Cenário político tenso
Os senadores começam os trabalhos com dois focos principais: apurar a demora do governo em adquirir as vacinas e as propagandas estatais de remédios sem eficácia comprovada contra a covid-19.
Iniciada efetivamente na terça-feira (28), a CPI já vinha adicionando tensões ao ambiente político há várias semanas. Ela entrou em discussão no Senado em meio à piora da pandemia no Brasil, com aumento significativo do número de óbitos em um dramático cenário de falta de oxigênio nos hospitais e sistemas de saúde entrando em colapso em vários estados.
O ministro Luís Roberto Barroso, do Supremo Tribunal Federal (STF), determinou no dia 8 que a CPI fosse iniciada. Na ocasião, Bolsonaro chegou a atacá-lo pela decisão. “Falta-lhe coragem moral e sobra-lhe imprópria militância política”, escreveu o presidente em seu Twitter.

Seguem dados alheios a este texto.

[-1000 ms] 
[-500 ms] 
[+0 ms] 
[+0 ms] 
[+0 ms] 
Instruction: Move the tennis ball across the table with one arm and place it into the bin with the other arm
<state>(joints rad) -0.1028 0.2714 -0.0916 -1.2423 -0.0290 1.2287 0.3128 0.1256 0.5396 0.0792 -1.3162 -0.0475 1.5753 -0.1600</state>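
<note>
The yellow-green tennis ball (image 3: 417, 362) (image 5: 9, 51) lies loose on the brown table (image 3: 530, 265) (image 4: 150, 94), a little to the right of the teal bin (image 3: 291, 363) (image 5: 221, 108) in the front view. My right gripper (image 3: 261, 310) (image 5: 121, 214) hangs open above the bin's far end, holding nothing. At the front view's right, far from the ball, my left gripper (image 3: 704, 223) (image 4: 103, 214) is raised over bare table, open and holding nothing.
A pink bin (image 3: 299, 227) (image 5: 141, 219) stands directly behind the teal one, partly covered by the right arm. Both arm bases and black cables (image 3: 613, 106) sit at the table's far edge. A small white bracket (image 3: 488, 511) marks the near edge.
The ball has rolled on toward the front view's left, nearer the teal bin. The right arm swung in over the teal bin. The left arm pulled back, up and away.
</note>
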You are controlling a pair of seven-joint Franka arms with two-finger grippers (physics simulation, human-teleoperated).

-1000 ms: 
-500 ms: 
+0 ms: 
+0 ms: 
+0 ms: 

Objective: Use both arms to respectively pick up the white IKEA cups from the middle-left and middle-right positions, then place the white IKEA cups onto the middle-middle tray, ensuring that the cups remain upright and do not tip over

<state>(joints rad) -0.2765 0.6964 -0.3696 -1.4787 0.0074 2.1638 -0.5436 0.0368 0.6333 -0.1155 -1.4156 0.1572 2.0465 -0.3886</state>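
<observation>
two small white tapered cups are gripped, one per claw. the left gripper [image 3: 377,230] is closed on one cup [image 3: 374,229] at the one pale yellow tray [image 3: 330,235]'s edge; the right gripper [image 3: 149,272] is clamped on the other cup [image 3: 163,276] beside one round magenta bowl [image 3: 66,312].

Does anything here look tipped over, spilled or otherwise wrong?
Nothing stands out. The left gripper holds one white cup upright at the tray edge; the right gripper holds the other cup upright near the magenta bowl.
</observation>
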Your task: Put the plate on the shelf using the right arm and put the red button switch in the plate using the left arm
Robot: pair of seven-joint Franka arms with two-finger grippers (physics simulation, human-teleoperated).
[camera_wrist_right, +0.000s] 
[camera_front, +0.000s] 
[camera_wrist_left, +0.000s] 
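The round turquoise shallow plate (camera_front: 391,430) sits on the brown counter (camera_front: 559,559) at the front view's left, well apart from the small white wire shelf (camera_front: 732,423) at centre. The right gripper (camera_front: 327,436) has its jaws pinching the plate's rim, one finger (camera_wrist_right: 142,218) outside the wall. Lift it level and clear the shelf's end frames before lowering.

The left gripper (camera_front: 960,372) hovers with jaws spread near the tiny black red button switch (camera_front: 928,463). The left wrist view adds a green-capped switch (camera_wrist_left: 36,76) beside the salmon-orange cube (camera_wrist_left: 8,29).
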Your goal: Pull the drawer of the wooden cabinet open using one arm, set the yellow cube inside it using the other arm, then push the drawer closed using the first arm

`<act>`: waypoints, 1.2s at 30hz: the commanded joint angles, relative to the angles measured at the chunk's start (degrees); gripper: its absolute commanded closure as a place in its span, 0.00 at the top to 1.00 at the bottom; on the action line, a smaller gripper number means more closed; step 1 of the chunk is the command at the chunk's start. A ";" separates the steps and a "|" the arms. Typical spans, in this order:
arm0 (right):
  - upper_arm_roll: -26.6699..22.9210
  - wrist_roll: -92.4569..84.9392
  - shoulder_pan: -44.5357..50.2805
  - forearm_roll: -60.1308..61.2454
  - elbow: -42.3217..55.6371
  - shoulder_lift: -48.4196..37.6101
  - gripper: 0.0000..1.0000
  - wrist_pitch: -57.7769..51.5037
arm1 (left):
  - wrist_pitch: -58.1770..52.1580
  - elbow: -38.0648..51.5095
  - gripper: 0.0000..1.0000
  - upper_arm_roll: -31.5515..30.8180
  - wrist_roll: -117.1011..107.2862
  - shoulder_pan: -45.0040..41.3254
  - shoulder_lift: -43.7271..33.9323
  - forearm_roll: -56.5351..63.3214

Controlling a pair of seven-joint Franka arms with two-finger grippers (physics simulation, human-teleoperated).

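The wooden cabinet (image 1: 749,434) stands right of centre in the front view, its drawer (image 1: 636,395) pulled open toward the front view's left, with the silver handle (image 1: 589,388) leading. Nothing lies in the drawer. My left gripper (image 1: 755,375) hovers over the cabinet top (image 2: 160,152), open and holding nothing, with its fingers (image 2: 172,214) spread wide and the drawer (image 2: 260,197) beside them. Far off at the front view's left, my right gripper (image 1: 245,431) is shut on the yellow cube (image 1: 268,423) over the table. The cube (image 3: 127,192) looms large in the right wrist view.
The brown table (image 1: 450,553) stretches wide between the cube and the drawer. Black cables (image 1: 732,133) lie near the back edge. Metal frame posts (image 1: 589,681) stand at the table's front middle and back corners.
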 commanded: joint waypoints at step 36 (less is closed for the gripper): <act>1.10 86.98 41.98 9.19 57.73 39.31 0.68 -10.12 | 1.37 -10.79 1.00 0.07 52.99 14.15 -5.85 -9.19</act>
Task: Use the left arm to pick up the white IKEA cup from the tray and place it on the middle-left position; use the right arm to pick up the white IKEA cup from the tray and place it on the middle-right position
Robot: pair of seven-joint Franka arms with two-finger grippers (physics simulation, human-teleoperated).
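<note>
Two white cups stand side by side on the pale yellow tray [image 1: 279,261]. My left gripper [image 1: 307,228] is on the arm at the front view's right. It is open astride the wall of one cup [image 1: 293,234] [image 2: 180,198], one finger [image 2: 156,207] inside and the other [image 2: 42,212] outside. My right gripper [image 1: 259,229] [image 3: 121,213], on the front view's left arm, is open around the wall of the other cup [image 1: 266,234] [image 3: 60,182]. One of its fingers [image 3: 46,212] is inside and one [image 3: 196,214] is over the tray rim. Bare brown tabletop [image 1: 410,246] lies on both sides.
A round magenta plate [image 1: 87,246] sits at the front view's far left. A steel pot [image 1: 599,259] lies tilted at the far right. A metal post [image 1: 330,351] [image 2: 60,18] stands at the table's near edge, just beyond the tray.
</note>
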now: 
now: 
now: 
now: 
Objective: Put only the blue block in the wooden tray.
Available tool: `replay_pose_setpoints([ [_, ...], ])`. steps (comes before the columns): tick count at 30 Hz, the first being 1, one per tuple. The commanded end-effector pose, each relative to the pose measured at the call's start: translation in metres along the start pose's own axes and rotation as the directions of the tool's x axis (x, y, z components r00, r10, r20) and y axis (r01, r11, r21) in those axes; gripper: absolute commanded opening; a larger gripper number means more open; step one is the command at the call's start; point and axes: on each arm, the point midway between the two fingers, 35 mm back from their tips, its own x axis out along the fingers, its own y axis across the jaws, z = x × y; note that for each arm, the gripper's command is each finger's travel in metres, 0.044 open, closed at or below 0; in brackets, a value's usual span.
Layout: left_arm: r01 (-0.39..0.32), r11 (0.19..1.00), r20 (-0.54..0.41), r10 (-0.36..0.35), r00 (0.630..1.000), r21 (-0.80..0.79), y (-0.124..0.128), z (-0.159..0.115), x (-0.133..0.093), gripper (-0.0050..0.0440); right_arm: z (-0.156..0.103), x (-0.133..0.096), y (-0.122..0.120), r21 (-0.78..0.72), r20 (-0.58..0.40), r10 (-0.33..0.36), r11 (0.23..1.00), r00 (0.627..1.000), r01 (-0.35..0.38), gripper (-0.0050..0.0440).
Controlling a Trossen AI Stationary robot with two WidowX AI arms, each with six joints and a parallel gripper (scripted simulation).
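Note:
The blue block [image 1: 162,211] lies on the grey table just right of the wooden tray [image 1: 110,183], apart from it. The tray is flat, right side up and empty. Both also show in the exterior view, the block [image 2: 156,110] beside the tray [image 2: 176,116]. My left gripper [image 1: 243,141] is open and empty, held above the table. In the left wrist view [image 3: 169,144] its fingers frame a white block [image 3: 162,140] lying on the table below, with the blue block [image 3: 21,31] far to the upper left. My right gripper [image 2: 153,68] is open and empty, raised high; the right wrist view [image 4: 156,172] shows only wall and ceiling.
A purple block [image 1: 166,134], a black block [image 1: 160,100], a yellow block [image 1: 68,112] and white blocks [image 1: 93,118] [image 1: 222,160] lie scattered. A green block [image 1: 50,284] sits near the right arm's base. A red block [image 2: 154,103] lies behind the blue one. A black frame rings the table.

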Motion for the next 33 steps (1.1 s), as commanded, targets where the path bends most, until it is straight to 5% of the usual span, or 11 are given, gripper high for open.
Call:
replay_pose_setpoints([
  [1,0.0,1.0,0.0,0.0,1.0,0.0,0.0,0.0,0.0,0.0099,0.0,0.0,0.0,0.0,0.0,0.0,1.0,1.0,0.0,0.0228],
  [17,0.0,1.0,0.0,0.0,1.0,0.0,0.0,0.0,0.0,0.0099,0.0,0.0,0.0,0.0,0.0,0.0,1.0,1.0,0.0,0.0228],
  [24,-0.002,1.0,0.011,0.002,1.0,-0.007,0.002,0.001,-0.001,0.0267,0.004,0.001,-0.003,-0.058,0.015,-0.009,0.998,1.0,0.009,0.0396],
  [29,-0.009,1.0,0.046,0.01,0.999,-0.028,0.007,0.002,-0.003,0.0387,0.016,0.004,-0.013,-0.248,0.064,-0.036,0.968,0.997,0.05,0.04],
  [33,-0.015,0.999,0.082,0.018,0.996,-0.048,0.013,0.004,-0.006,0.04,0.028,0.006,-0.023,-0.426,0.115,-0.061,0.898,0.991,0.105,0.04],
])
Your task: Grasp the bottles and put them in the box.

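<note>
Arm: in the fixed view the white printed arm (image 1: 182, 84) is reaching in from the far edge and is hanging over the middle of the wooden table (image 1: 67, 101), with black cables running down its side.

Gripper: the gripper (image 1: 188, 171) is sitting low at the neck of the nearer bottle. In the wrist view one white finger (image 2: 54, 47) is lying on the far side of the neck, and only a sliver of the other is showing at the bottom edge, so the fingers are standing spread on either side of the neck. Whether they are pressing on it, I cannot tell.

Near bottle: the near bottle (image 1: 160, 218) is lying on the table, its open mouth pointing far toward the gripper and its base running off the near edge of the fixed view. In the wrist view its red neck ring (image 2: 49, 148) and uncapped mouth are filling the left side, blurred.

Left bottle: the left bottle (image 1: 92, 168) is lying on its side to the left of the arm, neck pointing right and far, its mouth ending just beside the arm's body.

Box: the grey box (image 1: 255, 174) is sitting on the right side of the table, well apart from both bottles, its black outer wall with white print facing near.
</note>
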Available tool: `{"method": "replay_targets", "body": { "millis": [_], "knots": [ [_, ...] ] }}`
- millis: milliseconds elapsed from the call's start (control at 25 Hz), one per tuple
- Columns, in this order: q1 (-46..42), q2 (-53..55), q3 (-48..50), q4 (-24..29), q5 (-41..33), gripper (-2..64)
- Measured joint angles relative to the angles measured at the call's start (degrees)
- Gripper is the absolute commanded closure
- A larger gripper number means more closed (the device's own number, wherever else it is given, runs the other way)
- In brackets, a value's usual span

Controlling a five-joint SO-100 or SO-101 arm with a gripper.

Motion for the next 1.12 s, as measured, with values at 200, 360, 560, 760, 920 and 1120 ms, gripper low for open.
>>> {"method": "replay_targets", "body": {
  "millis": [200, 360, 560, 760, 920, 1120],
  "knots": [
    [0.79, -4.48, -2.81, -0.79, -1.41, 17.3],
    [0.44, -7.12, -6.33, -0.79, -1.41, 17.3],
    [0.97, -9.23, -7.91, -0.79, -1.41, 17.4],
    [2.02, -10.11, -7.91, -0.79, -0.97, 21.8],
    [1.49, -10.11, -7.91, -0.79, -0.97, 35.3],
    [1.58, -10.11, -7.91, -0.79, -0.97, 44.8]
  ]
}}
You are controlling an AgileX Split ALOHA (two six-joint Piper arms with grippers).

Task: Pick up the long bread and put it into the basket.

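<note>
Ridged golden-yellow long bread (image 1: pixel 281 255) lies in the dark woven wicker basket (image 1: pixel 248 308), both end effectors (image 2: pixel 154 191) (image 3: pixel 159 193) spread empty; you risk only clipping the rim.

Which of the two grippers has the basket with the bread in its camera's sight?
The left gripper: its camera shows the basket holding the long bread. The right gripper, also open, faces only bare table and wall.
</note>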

Dias depois, o senador Jorge Kajuru (Cidadania-GO) divulgou uma conversa que teve com o presidente a respeito da CPI, elevando ainda mais as tensões políticas. No diálogo, Bolsonaro defendeu que fossem investigados também governadores e prefeitos, e disse ainda que, do contrário, a comissão resultaria num “relatório sacana” sobre as medidas do governo federal. Após pressão do presidente, a CPI vai analisar também repasses do governo federal a estados e municípios.